*** SUPPLIED RECORDS Section Begins ***
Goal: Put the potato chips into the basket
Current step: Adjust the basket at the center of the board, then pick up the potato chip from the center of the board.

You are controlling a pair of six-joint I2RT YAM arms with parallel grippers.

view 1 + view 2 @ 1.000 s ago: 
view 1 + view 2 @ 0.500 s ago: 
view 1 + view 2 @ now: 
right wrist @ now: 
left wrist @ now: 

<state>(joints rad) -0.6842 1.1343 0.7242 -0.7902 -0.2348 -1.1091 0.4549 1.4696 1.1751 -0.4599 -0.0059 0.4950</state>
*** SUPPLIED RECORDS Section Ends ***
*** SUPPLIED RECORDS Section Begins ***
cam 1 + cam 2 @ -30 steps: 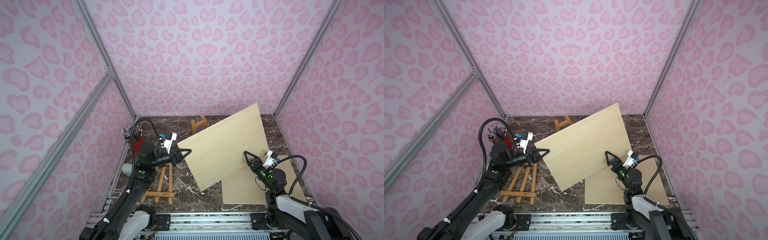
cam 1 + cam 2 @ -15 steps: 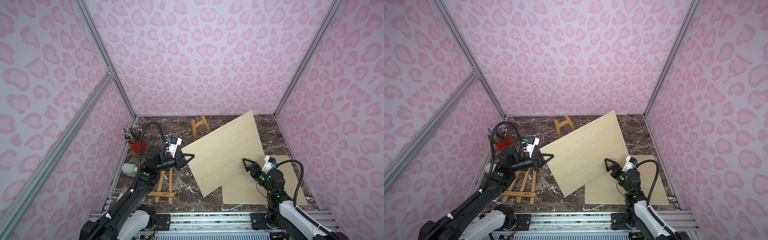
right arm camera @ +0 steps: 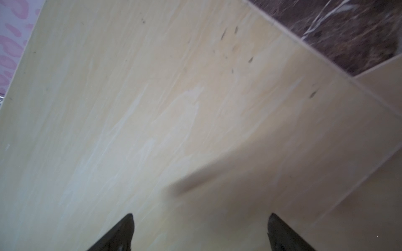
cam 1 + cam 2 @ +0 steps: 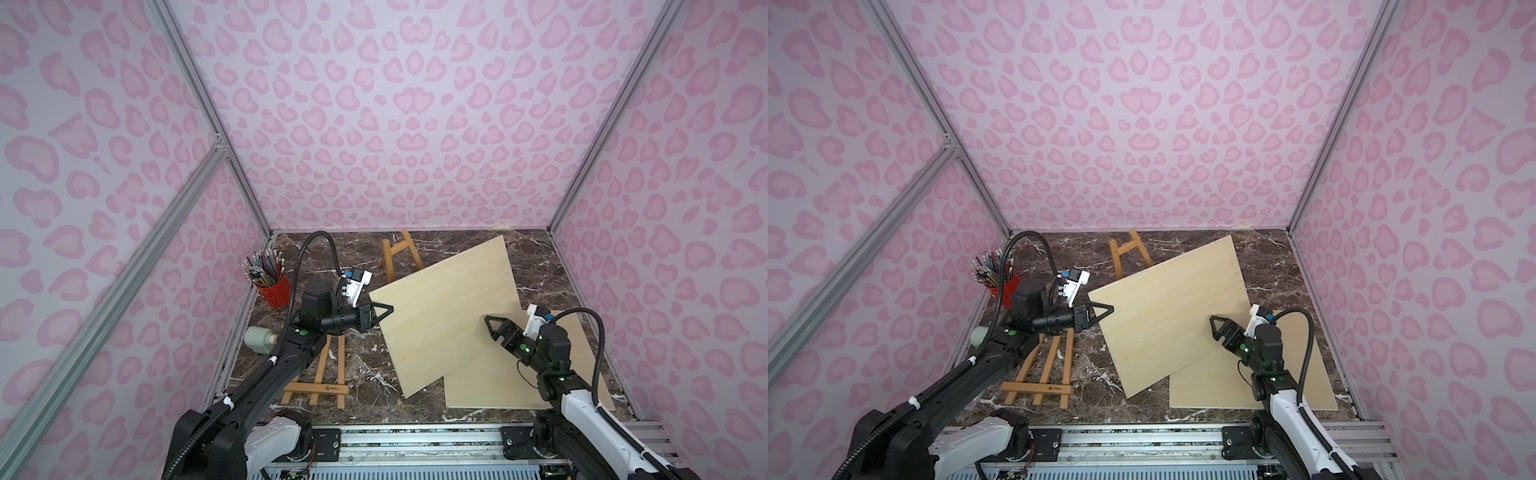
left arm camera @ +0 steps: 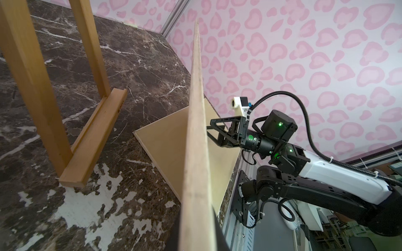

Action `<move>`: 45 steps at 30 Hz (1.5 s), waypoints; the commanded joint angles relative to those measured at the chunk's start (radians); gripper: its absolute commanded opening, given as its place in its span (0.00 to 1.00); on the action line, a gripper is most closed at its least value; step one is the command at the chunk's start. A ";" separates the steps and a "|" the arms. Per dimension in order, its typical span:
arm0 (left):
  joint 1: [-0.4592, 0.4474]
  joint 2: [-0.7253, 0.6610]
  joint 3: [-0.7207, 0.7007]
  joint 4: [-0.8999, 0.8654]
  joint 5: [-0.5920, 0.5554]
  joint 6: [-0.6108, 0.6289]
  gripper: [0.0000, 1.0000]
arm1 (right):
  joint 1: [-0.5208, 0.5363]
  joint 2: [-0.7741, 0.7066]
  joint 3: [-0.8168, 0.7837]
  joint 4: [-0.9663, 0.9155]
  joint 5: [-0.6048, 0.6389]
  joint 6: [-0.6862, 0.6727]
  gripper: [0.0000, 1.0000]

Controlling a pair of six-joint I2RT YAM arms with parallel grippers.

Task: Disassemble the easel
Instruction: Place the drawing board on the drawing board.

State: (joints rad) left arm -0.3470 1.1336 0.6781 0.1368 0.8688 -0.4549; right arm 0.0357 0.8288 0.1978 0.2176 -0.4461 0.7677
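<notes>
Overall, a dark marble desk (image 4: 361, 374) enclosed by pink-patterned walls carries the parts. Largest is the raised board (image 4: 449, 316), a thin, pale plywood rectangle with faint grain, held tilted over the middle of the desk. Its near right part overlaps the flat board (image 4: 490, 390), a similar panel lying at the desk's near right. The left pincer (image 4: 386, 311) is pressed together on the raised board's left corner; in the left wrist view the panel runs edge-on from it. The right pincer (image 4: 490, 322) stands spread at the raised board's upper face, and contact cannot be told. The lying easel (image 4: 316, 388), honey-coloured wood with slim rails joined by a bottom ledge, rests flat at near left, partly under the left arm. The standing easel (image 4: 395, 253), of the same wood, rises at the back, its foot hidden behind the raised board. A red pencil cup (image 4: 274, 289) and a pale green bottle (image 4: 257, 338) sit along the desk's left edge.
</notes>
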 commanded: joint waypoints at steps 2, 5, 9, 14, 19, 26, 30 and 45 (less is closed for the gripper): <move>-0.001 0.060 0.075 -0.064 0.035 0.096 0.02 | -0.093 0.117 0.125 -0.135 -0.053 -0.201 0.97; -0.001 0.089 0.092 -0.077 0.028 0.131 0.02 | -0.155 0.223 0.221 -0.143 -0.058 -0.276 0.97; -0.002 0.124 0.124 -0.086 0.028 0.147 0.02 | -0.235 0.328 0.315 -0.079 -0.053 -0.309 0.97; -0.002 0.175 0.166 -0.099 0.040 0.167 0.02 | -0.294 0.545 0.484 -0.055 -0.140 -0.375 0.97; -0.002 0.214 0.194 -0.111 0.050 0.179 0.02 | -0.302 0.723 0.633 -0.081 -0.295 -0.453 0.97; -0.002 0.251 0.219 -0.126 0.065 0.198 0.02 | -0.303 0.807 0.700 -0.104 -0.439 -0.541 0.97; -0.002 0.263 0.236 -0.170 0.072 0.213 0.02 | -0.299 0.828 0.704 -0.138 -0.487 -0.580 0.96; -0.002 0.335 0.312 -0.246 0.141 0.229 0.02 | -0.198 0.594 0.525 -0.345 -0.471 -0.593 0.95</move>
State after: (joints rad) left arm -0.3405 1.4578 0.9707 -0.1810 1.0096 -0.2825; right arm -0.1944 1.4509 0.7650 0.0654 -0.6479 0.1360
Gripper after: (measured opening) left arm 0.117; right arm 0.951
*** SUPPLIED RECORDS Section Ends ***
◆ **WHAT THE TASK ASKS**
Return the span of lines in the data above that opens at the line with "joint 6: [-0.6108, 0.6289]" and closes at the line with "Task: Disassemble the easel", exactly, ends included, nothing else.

◆ **RESPONSE FOR THIS EXERCISE**
  joint 6: [-0.6108, 0.6289]
  gripper: [0.0000, 1.0000]
arm1 (right):
  joint 1: [-0.5208, 0.5363]
  joint 2: [-0.7741, 0.7066]
  joint 3: [-0.8168, 0.7837]
  joint 4: [-0.9663, 0.9155]
  joint 5: [-0.6048, 0.6389]
  joint 6: [-0.6862, 0.6727]
  gripper: [0.0000, 1.0000]

Controlling a pair of six-joint I2RT YAM arms with parallel grippers.

Task: Disassemble the easel

For this exercise, the answer is now complete.